На этот вопрос технически трудно ответить. Зависит от того, с какого меридиана и года придется начать.

— Сами не знаем, — откровенно сознаюсь я.

— А я иду из Триеста! Выскочил, слава Богу, и семью выволок.

Мы уже слышали о трагедии русских, окруженных титовцами в Триесте.

— На самолете или на немецком танке проскочили? — интересуюсь я ради сравнения со своим крымским опытом.

— Вот на этой самой летающей крепости! — указывает он на свою тележку, — на ней всю дорогу, то есть вещи, конечно, а я — в оглоблях.

— Так мы еще не последние в очереди, — подмаргиваю я Финику, — и позади нас стоят. Мы все-же пока на авто! — и ему: — а куда теперь ваш полет?

— Да вот, здесь на набережной, Фондаменто Нуово, казерма Манин. Принимают легко нашего брата. Валите и вы.

***

— Ваша почтенная бабушка, милый Финик, необычайно трудоспособна. Смотрите, крыша сама идет к нам. — А не прихлопнет?

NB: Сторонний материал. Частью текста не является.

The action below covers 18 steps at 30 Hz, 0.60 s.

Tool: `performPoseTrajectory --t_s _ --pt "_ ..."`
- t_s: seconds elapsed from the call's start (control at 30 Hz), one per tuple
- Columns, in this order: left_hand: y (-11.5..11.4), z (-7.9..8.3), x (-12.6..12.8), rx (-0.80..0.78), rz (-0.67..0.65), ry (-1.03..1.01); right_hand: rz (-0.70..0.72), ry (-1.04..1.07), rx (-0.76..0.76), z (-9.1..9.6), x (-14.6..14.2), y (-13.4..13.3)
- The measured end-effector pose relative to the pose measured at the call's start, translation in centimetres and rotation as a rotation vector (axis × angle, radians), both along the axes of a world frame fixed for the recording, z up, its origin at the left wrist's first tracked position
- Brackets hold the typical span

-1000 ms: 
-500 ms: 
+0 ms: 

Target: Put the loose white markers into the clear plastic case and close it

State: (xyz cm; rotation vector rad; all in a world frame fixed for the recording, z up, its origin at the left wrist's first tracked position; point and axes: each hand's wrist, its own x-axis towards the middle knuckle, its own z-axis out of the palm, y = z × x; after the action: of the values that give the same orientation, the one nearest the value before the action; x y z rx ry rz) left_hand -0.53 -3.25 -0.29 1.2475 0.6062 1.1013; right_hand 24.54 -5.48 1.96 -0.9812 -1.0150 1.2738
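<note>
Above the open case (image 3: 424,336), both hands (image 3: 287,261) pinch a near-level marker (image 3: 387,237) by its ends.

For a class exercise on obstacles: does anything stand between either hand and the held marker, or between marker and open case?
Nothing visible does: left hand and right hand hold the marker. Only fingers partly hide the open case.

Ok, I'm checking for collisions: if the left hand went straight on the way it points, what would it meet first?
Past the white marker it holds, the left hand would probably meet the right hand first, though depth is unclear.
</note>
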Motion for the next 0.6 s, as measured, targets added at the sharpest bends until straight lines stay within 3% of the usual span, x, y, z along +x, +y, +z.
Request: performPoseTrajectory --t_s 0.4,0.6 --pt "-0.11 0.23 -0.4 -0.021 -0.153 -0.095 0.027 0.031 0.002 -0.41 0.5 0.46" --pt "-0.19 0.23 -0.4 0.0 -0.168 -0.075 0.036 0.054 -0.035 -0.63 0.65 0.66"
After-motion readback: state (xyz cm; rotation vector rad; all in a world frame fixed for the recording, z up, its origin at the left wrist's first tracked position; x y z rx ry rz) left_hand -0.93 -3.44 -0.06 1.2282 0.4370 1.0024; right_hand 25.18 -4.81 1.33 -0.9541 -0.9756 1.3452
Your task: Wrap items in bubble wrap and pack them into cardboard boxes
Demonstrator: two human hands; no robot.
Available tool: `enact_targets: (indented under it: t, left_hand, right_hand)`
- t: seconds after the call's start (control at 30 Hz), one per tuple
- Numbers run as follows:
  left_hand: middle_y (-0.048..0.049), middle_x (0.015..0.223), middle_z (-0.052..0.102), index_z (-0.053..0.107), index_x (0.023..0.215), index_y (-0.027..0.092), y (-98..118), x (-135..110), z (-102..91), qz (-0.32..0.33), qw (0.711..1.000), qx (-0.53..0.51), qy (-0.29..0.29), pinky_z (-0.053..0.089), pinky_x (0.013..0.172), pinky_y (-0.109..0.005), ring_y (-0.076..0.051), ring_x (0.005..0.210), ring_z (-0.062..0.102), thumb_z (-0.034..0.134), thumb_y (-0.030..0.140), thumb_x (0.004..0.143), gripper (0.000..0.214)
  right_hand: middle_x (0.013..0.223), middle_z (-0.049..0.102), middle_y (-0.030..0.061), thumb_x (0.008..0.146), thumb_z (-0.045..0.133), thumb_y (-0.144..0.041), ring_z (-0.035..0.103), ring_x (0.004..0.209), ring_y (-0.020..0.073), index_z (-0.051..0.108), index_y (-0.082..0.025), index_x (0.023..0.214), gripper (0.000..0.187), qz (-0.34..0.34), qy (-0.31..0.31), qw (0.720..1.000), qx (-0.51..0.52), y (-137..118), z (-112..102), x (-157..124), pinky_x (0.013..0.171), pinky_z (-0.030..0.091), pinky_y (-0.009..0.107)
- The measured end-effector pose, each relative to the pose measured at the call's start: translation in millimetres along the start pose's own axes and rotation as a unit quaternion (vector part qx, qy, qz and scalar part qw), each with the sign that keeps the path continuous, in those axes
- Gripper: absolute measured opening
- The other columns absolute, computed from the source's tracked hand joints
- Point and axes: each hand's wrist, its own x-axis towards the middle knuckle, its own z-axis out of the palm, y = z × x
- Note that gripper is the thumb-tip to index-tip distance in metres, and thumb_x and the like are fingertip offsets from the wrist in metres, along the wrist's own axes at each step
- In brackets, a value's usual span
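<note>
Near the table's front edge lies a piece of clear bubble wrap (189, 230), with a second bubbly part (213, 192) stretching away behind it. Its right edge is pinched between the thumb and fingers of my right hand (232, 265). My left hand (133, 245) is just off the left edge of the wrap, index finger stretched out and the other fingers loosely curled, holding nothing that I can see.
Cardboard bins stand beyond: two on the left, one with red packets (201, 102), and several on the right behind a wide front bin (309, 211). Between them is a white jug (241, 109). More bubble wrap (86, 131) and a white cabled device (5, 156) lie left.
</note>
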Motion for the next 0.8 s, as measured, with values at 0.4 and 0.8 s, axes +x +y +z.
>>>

— Аллах белядэ, говорят киргизы… Прихлопнет — будем выкарабкиваться… Аванти.

Вот мы и снова в Местре, попутно пообедав у гостеприимных отцов-францисканцев. Совсем неожиданно и очень хорошо: макароны с сыром по большой тарелке, пара яиц на брата, колбаса и даже вино…

Произошло это так. Отмахали мы с Фиником километров пять, видим — церковь. Да к тому же интересная.

— Смотрите, Финик, портал барокко, а купол и стены явно еще романские. Зайдемте, посмотрим и отдохнем заодно.

В тихом сумраке церкви, где действительно оказались интересные фрески, к нам подошел молодой монах в коричневой сутане и сандалиях на босу ногу. Стал нам что-то объяснять, показывая на картины. Из объяснения мы поняли только слово «кватроченто», оно также звучит и в истории искусств Вермана. А потом он сказал: «манджаре». Это слово мы поняли. Ему мы уже научились и, конечно, тотчас ответили:

— Si, padre, grazie…

Ну, а дальше. Сели за стол монастырской трапезной со стрельчатыми готическими окнами…

— Почему он, собственно говоря, нас позвал? — недоумевает моя спутница.

— Потому, что он — христианин, а мы — странники.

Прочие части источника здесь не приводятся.